Vibrato Expression Control for Singing Voice Conversion with Improving Independent Control

Singing style is a crucial aspect of a natural and expressive singing voice. Singers utilize singing styles to convey the feeling or emotion of the songs. Several works have been proposed to control singing style for making the more expressive singing voice. Recently, VibE-SVC successfully controls vibrato by predicting high-frequency F0 contour. In this paper, we introduce a singing voice conversion framework, called VibE-SVC2, to improve singing style conversion performance and controllability. The model offers control over two types of singing styles: a pitch style and a timbre style. For the pitch style, to resolve the pitch-energy entanglement issue that is unresolved in our previous work, we introduce a novel Energy Style Converter to address remaining style information in the energy contour. In addition, we propose a Zero-shot Pitch Style Converter, which mimics the pitch style of reference audio. To expand the controllability of the model, we propose vibrato rate scaling that is an independent control of vibrato extent, which is unavailable in VibE-SVC. For the timbre style, we extend the model to handle a variety of phonation styles. However, addressing specific styles such as vocal fry poses a challenge, as conventional F0 extraction often fails due to their inherent subharmonic characteristics, which degrades the conversion quality. To address this, we propose a novel Subharmonic Correction algorithm to refine the F0 contour for more natural timbre conversion. Through comprehensive objective and subjective evaluations, we demonstrate that VibE-SVC2 provides fine-grained, independent control over two types of singing styles, outperforming existing methods.

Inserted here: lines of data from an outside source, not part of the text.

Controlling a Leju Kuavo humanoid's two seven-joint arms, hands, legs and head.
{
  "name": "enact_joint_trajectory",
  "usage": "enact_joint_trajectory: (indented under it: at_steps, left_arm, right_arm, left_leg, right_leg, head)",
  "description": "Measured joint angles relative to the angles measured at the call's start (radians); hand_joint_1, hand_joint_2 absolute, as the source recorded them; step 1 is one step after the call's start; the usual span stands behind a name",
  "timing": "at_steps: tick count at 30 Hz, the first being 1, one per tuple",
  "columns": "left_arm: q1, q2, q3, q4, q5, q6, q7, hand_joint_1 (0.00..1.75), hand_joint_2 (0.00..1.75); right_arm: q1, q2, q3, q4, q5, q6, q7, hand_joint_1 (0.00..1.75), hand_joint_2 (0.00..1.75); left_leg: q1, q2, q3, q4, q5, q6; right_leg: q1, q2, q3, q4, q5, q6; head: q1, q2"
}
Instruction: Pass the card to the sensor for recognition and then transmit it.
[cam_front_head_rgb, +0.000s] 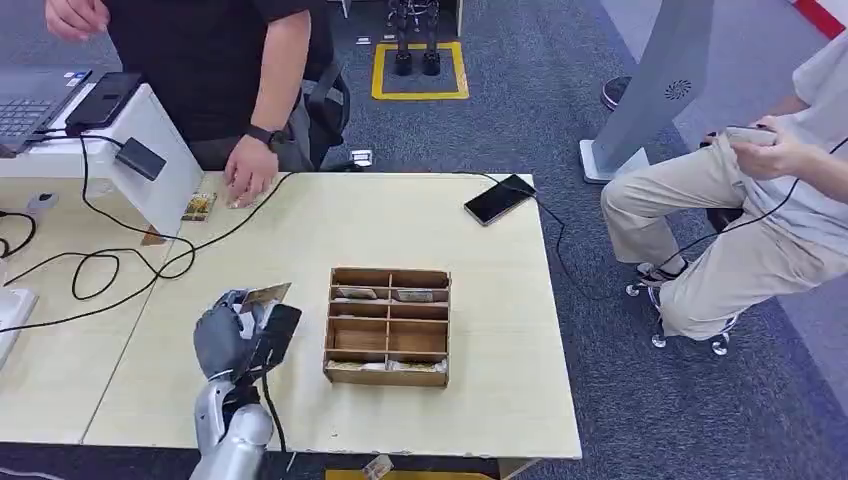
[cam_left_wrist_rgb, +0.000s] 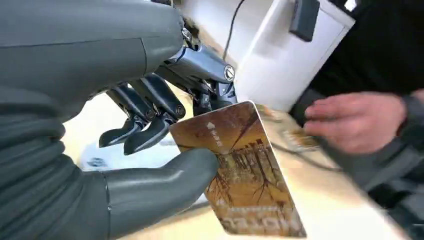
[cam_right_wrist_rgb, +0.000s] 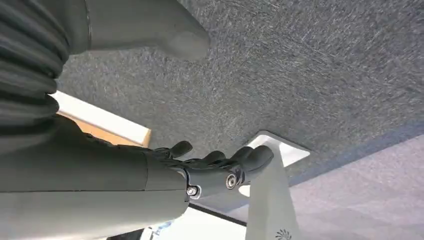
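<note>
Already pinched between thumb and fingers of left hand (cam_front_head_rgb: 232, 335): brown printed plastic card (cam_left_wrist_rgb: 245, 165), lifted above pale wooden table (cam_front_head_rgb: 300, 230). Yet to reach small black sensor (cam_front_head_rgb: 140, 158) on white stand; handover pending. Right hand (cam_right_wrist_rgb: 220, 167) empty, loosely spread.

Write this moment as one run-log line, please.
left hand: holds brown card | right hand: empty, over carpet | person's hand: on table

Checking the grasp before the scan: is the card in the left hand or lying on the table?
In hand: the left hand pinches the card between thumb and fingers, above the table.
</note>
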Motion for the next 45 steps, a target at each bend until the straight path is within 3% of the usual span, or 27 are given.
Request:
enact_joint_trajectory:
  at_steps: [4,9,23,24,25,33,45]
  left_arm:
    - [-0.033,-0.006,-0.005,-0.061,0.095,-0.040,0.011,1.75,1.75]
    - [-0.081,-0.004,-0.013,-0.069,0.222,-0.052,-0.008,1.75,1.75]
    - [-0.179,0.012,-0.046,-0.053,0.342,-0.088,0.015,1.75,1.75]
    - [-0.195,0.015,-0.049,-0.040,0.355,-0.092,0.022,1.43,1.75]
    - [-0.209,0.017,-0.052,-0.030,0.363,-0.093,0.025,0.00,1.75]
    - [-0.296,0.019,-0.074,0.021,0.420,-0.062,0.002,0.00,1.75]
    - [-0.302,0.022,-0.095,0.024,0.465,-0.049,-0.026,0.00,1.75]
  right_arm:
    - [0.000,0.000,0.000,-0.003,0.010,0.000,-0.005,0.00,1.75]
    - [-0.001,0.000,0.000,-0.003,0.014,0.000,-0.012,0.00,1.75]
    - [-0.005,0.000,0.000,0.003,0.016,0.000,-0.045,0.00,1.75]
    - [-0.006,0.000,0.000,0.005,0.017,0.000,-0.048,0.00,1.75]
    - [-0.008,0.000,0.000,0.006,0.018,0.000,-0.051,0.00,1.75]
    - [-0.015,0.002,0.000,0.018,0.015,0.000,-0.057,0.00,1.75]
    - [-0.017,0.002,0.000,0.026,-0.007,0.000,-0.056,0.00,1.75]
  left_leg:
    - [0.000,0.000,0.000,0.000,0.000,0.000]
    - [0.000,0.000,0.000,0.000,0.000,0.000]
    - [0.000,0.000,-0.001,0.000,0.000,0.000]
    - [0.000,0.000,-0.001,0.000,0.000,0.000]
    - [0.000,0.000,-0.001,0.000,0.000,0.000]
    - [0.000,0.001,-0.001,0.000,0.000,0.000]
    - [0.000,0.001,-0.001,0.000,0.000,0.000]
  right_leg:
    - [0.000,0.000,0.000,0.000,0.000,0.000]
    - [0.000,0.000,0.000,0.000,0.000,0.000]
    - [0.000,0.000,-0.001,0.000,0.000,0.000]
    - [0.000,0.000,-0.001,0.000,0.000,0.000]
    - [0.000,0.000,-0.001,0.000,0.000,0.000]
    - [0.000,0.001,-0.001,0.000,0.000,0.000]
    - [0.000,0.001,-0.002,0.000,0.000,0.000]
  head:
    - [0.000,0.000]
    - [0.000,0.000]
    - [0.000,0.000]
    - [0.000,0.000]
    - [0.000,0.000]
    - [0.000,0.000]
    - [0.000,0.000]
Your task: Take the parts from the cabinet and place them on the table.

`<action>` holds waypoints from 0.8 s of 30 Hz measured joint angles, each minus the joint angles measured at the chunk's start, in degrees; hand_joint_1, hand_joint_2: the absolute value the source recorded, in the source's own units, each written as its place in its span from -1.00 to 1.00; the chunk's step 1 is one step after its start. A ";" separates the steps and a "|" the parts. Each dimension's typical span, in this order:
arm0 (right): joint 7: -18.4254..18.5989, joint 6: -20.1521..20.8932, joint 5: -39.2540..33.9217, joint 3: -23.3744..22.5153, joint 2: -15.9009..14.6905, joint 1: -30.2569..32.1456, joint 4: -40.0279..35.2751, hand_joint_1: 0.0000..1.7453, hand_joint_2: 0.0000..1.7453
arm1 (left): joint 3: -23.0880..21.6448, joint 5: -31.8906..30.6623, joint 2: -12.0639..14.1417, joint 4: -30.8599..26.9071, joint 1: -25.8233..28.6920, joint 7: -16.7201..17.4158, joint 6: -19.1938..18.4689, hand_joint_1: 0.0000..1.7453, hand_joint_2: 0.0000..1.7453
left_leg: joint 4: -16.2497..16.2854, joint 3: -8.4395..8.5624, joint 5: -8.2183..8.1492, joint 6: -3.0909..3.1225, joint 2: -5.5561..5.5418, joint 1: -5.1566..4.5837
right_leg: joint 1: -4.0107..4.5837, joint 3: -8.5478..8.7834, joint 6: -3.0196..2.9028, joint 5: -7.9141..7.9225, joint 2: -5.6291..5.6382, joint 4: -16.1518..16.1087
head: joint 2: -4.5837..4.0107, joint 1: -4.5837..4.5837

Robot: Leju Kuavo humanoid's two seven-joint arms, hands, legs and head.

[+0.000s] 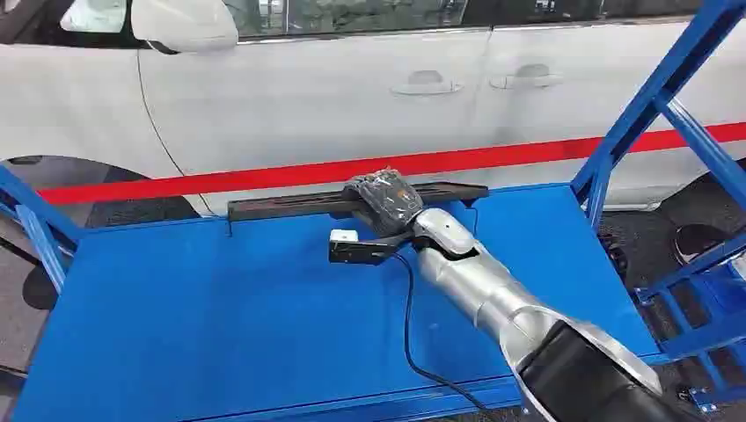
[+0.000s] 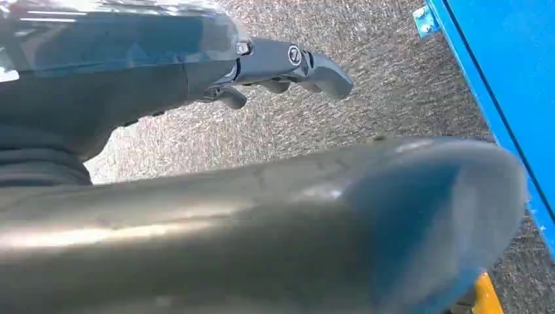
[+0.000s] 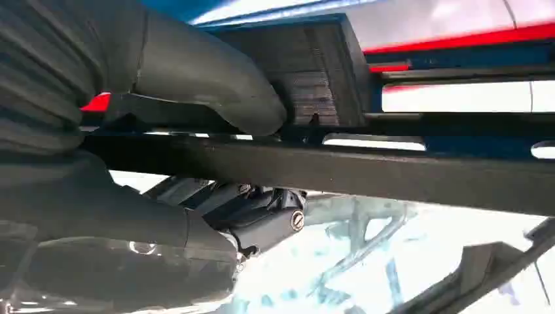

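Scanning head view from the left: blue bench (image 1: 193, 316) fills lower left & centre of frame, blue frame rails at both edges. Behind it, across the top, a white car (image 1: 290, 97) w/ a red stripe (image 1: 264, 176) running along its doors.

Mid-frame now: long black part (image 1: 281, 205) lies along the bench's far edge, stretching from left of centre to just right of centre. Right robot hand (image 1: 385, 200) sits right on top of it, fingers wrapped over the bar. Right wrist view confirms: thick grey thumb (image 3: 216, 85) on one side of the dark bar (image 3: 366, 171), darker fingers (image 3: 262, 219) curled round the other side, so it's clamped on the part, closed tight around it. Part looks to be touching the bench at its far edge, tho can't tell if the weight's fully down.

Just below the hand, a small black bracket w/ a white tag (image 1: 345, 236) sticks out from the wrist, black cable (image 1: 409, 325) trailing down toward the bench's front edge. Silver forearm (image 1: 493, 299) runs off to lower right.

Left robot hand (image 2: 288, 65) in left wrist view: hanging over grey speckled floor (image 2: 366, 72), fingers loosely curled, nothing in them. Bench edge at that frame's upper right.
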 joint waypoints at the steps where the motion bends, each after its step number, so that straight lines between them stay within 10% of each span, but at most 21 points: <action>1: 0.00 -0.91 -0.40 -0.44 -0.13 -0.04 -0.44 1.00 1.00 | 0.00 0.00 0.00 0.00 0.01 0.00 0.00 -1.00 -1.00 | 0.00 -0.02 0.02 -0.03 0.00 0.00 | 0.00 -0.02 0.00 0.00 0.00 0.01 | 0.00 0.00; 5: -0.72 -3.31 -3.90 -3.37 -1.42 -3.55 -2.89 1.00 1.00 | 0.00 0.13 0.02 0.00 0.04 0.00 0.04 -1.00 -1.00 | 0.01 -0.06 0.03 -0.03 -0.01 -0.01 | -0.05 -0.06 0.00 0.01 -0.01 0.07 | 0.00 0.00; 10: -3.19 3.26 -21.02 -11.88 -2.27 -12.48 -7.42 1.00 1.00 | 0.15 2.76 0.22 0.00 0.09 -2.83 -0.55 -1.00 -1.00 | 0.01 -0.08 0.03 -0.03 0.00 -0.02 | -0.11 -0.12 0.00 0.01 0.00 0.13 | 0.00 0.00; 11: -3.26 6.54 -26.41 -13.87 -2.25 -13.75 -8.75 1.00 1.00 | 0.64 4.44 0.22 0.00 0.06 -5.15 -1.01 -1.00 1.00 | 0.01 -0.08 0.03 -0.03 -0.02 -0.02 | -0.09 -0.11 0.00 0.00 -0.02 0.13 | 0.00 0.00; 15: -2.69 22.17 -50.80 -21.74 -1.27 -13.24 -14.37 1.00 1.00 | 5.65 11.24 0.22 0.00 -0.22 -18.31 -4.33 -1.00 1.00 | 0.01 -0.13 0.03 -0.03 -0.05 -0.02 | -0.06 -0.16 0.00 0.00 -0.05 0.13 | 0.00 0.00; 16: -2.93 23.41 -54.95 -23.29 -0.96 -12.54 -15.75 1.00 1.00 | 7.00 11.56 0.11 -0.02 -0.52 -21.26 -4.20 -1.00 -1.00 | 0.01 -0.12 0.03 -0.03 -0.06 -0.02 | -0.05 -0.16 0.01 -0.02 -0.06 0.12 | 0.00 0.00; 21: -5.33 23.99 -60.22 -26.47 -0.96 -8.78 -20.27 1.00 1.00 | 10.21 12.07 -0.13 -0.09 -1.52 -26.97 -5.12 -1.00 -1.00 | 0.00 -0.12 0.03 -0.03 -0.11 -0.02 | -0.05 -0.15 0.02 -0.03 -0.08 0.12 | 0.00 0.00; 22: -5.64 23.99 -60.28 -26.93 -1.03 -8.04 -20.94 1.00 1.00 | 10.69 12.28 -0.26 -0.11 -1.66 -27.08 -5.61 -1.00 1.00 | 0.01 -0.11 0.03 -0.03 -0.11 -0.02 | -0.05 -0.15 0.02 -0.03 -0.08 0.12 | 0.00 0.00; 24: -5.84 24.17 -60.28 -27.57 -1.53 -6.56 -22.21 1.00 1.00 | 11.65 12.50 -0.42 -0.22 -1.72 -27.32 -7.04 -1.00 1.00 | 0.00 -0.11 0.03 -0.03 -0.10 -0.02 | -0.10 -0.15 0.03 -0.02 -0.06 0.12 | 0.00 0.00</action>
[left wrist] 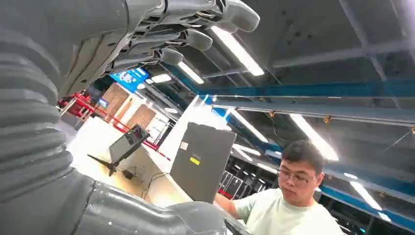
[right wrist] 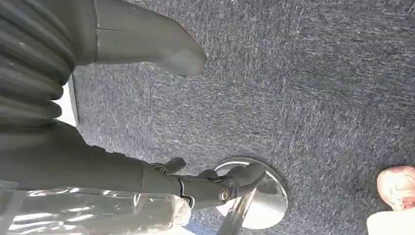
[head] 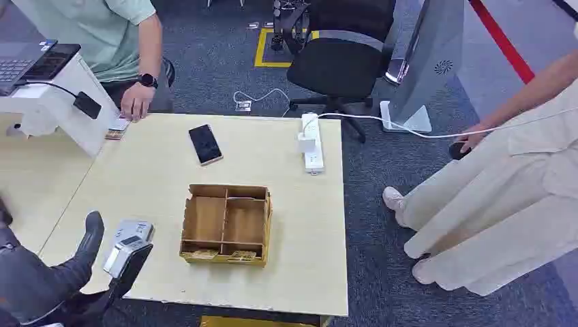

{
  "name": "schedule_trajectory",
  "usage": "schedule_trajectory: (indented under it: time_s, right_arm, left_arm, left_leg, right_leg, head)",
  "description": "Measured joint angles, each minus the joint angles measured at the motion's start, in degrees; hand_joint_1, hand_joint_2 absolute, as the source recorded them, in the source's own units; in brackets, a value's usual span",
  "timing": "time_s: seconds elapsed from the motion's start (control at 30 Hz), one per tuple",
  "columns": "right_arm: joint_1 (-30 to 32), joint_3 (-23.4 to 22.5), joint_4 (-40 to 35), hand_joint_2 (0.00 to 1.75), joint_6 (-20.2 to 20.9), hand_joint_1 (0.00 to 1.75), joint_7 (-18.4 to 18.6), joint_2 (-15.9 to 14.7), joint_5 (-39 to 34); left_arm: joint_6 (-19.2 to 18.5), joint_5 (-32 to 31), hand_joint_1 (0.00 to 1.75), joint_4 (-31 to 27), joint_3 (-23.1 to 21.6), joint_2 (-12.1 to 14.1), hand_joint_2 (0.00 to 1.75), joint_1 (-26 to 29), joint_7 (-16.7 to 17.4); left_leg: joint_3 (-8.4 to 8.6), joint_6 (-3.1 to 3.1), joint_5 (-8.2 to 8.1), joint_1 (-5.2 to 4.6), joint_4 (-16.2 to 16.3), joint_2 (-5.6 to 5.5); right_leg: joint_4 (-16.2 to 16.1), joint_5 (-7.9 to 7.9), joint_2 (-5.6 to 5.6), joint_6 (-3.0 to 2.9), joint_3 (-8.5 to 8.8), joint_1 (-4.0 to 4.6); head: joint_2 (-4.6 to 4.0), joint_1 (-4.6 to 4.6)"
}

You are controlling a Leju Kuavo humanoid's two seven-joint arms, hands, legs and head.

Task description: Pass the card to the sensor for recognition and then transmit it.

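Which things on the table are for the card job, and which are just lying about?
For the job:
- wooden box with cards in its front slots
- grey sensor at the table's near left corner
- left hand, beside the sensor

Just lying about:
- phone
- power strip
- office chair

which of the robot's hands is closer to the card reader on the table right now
Left. The left hand is raised at the table's near left corner, right beside the card reader. The right hand hangs over the carpet floor, away from the table.
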Motion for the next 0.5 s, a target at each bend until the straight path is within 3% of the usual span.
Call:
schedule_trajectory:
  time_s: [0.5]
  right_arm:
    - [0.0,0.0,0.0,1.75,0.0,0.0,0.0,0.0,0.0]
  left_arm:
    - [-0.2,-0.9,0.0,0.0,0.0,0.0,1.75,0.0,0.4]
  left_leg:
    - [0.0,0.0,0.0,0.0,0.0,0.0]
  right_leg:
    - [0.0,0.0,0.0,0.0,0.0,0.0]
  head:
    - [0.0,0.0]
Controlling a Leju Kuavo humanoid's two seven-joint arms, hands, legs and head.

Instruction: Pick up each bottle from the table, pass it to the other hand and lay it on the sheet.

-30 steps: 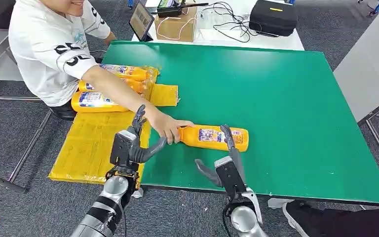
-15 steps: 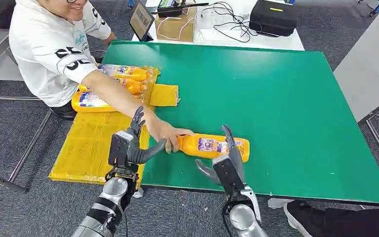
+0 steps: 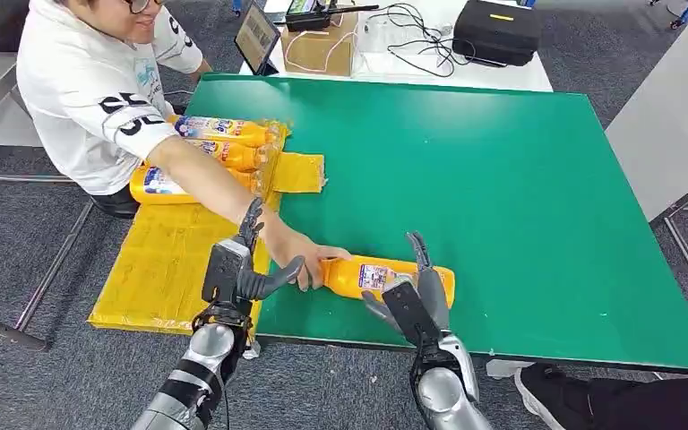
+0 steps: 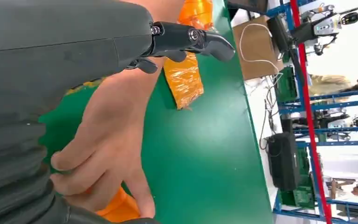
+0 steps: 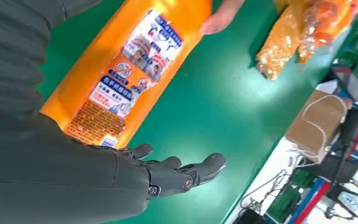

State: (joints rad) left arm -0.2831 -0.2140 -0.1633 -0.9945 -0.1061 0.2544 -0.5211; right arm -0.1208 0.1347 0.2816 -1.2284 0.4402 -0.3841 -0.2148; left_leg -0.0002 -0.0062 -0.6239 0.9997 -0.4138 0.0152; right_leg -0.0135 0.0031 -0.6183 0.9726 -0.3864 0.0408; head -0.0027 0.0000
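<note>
1. The green tabletop [image 3: 520, 179] has wide bare room from 12 to 3 o'clock; the orange bottle [image 3: 385, 276] lies on its side near the front edge, at 6 o'clock.
2. A person's hand [image 3: 297, 251] holds the bottle's neck.
3. The right hand [image 3: 409, 300] hovers at the bottle, fingers spread, holding nothing; the left hand [image 3: 237, 267] is likewise spread and empty over the yellow sheet [image 3: 157, 264].
4. Since a second ago the bottle has slid nearer the front edge, the right hand closing on it.

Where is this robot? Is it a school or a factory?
Probably a robot lab or test workshop. Behind the green table is a bench with a laptop, tangled cables and a black case, and blue racks of equipment stand beyond.
</note>
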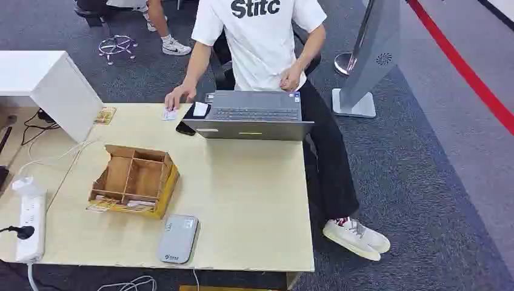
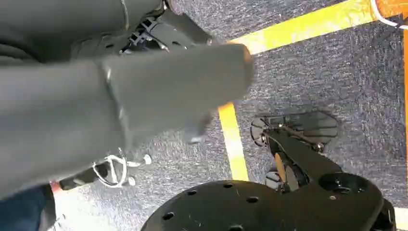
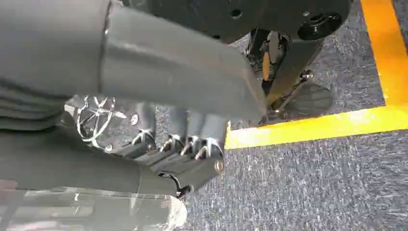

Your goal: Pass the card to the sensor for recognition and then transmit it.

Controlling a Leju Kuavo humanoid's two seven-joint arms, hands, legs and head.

翻译：歌唱风格是自然且富有表现力的歌声的关键要素。歌手通过歌唱风格传达歌曲的情感与情绪。已有若干研究致力于控制歌唱风格以生成更具表现力的歌声。近期，VibE-SVC通过预测高频基频（F0）轮廓成功实现了颤音控制。本文提出一种名为VibE-SVC2的歌声转换框架，旨在提升歌唱风格转换性能与可控性。该模型可控制两种歌唱风格：音高风格与音色风格。针对音高风格，为解决先前工作中未解决的音高-能量纠缠问题，我们引入一种新型能量风格转换器（Energy Style Converter），以处理能量轮廓中残留的风格信息。此外，我们提出零样本音高风格转换器（Zero-shot Pitch Style Converter），可模仿参考音频的音高风格。为扩展模型可控性，我们提出颤音速率缩放（vibrato rate scaling）方法，实现对颤音幅度的独立控制（该功能在VibE-SVC中不可用）。针对音色风格，我们扩展模型以处理多种发声风格。然而，处理如气泡音等特定风格存在挑战，因其固有的次谐波特性导致传统F0提取常失效，进而降低转换质量。为此，我们提出次谐波校正（Subharmonic Correction）算法，以优化F0轮廓，实现更自然的音色转换。通过全面的客观与主观评估，我们证明VibE-SVC2能够对两种歌唱风格进行细粒度、独立的控制，性能优于现有方法。